What of it? I thought. Perhaps the universes would be better off with all of us dead.
“Do you understand me?” Hermes insisted. “Time is running out for us. There is only a matter of days!”
“I’m doing the best I can,” I said. “I tried to penetrate the great pyramid, and it didn’t work. Now I must enter it physically, and for that I need the cooperation of the king, or possibly the chief priest of Amon.”
Hermes gusted a great impatient sigh. “Do what you must, Orion, but for the love of the continuum, do it quickly !”
I nodded, and found myself blinking at the first streaks of dawn in the clouded sky of the Egyptian shore.
Half a dozen armed guards were standing around me, one of them poking the butt of his spear into my ribs.
“On your feet, Orion. My lord Menalaos wants to roast your carcass for breakfast.”
I scrambled to my feet. They grabbed my arms and held me fast as they marched me off toward the king’s tent. I had no chance to reach for my sword, still laying on my blanket. But the dagger that I kept strapped to my thigh was still there, beneath my kilt.
Menalaos was pacing like a caged lion as the guards brought me before him. Several of his nobles stood uneasily before the tent, swords already at their sides, although they wore no armor. Menalaos was clad in an old tunic, and had a blood-red cloak over his shoulders. He was quivering with fury so that his dark beard trembled.
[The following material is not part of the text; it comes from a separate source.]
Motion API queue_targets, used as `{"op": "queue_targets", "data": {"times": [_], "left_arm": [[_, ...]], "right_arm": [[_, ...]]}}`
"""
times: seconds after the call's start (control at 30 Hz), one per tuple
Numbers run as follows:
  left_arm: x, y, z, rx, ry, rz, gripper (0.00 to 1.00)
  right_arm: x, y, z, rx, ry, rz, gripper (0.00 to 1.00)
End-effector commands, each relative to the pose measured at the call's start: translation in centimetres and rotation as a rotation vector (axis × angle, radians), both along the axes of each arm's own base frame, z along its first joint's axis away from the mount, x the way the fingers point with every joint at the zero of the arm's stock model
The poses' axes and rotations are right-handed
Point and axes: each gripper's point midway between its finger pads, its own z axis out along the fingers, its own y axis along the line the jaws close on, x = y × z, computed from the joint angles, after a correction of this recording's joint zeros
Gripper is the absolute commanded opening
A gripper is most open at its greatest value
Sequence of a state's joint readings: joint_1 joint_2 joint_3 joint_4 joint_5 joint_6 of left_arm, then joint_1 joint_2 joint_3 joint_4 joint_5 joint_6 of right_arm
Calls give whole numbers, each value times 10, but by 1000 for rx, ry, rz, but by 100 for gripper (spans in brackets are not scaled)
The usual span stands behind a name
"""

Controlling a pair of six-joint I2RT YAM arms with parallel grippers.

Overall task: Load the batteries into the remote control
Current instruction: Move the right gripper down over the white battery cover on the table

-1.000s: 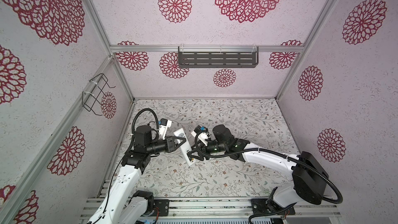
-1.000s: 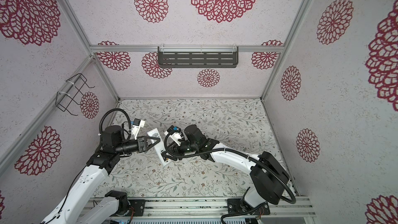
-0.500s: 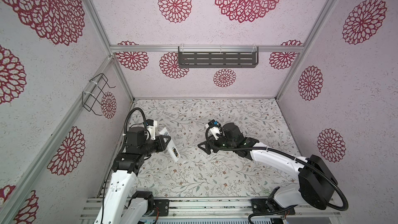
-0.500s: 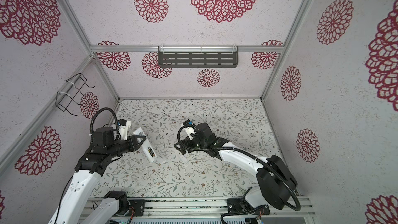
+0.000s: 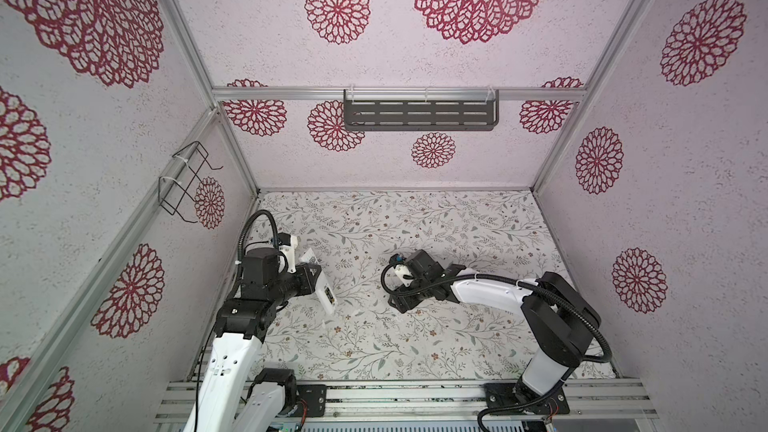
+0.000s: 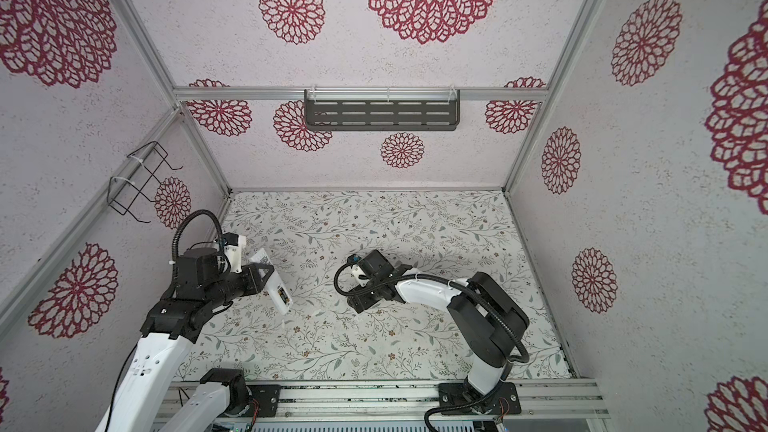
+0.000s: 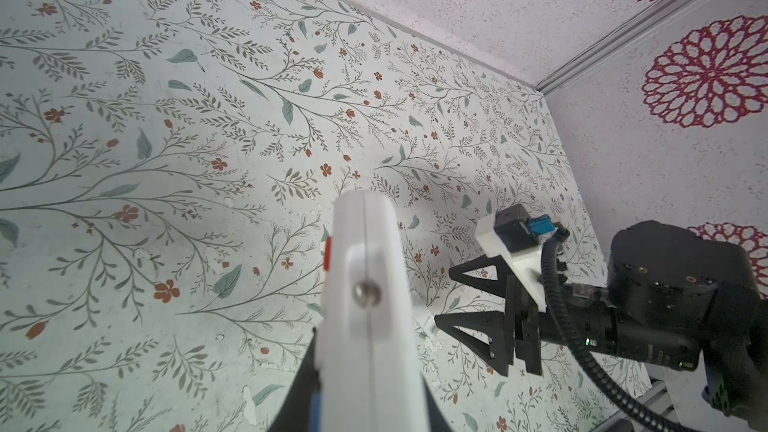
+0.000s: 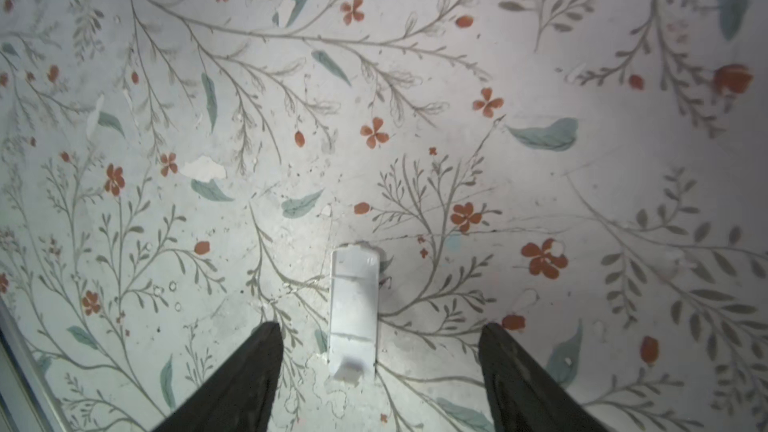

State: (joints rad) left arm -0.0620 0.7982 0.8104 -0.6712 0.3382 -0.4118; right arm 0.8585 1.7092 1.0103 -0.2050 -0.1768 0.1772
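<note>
Left end effector (image 5: 312, 279) stays clamped narrow on the remote control (image 5: 326, 300), holding it tilted near the left wall with one end sticking out past the fingers toward the tabletop (image 5: 415, 347); whether that end touches the surface I cannot tell. A second ago both arms met in the middle, the right end effector (image 8: 379, 324) up against the remote. Since then they have drawn well apart: the left has carried the remote back to its own side, and the right has swung out over open tabletop. That right end effector now stands wide and points down. A small flat white cover (image 8: 354, 309) lies on the tabletop between its fingers, touching neither. I take this to be the battery-bay lid, just pulled off and let go, which would leave the bay open and ready for loading. In the left wrist view the remote shows end-on, with a red button (image 7: 328, 252) on one side and a small silvery stud (image 7: 365, 293) on the end face; I cannot say what that stud is. The batteries show in no view, so it is unknown where they lie or whether one is already seated. The free right arm probably has to fetch a battery next while the left keeps the bay reachable.
</note>
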Motion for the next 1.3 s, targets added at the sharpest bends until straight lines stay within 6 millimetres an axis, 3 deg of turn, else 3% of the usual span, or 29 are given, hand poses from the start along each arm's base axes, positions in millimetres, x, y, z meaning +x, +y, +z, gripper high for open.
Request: {"op": "queue_targets", "data": {"times": [0.0, 0.23, 0.43, 0.67, 0.93, 1.1, 1.27], "left_arm": [[3, 0, 5, 6, -34, -13, 0], [4, -2, 5, -13, -37, -19, 0], [3, -3, 7, -15, -48, -22, 0], [2, -4, 8, -21, -48, -26, 0], [2, -5, 9, -26, -55, -31, 0], [1, -5, 9, -28, -57, -33, 0], [2, -6, 10, -29, -60, -34, 0]], "right_arm": [[-8, -1, 4, -31, -20, 25, 72], [-7, -23, -18, -140, 18, -134, 54], [-12, -38, -35, -235, 21, -165, 54], [-10, -48, -36, -273, 6, -184, 54], [16, -104, -32, -442, -73, -289, 56], [18, -86, -7, -304, -80, -291, 56], [6, -69, -6, -195, -14, -292, 55]]}}
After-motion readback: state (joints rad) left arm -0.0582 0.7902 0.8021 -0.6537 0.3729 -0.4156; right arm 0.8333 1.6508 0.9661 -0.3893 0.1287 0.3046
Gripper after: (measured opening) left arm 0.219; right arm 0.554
“It is you!” he bellowed as the guards brought me to him. “Light the fires! I’ll roast him inch by inch!”
The nobles — all of them younger than Menalaos, I noticed — looked almost frightened at their king’s rage.
“What are you waiting for?” he snapped. “This is the man who stole my wife! He’s going to pay for that with the slowest death agonies anyone has ever suffered!”
“Your wife is well and safe in the capital of Egypt,” I said. “If you will listen to me for a…”
Enraged, he stepped up to me and smashed a backhand blow across my mouth.
My temper snapped. I shrugged off the two men pinning my arms, then smashed them both with elbows to their middles. They fell gasping. Before they hit the ground I had whipped out my dagger and, clutching the startled Menalaos by the hair, I jabbed its point to his throat.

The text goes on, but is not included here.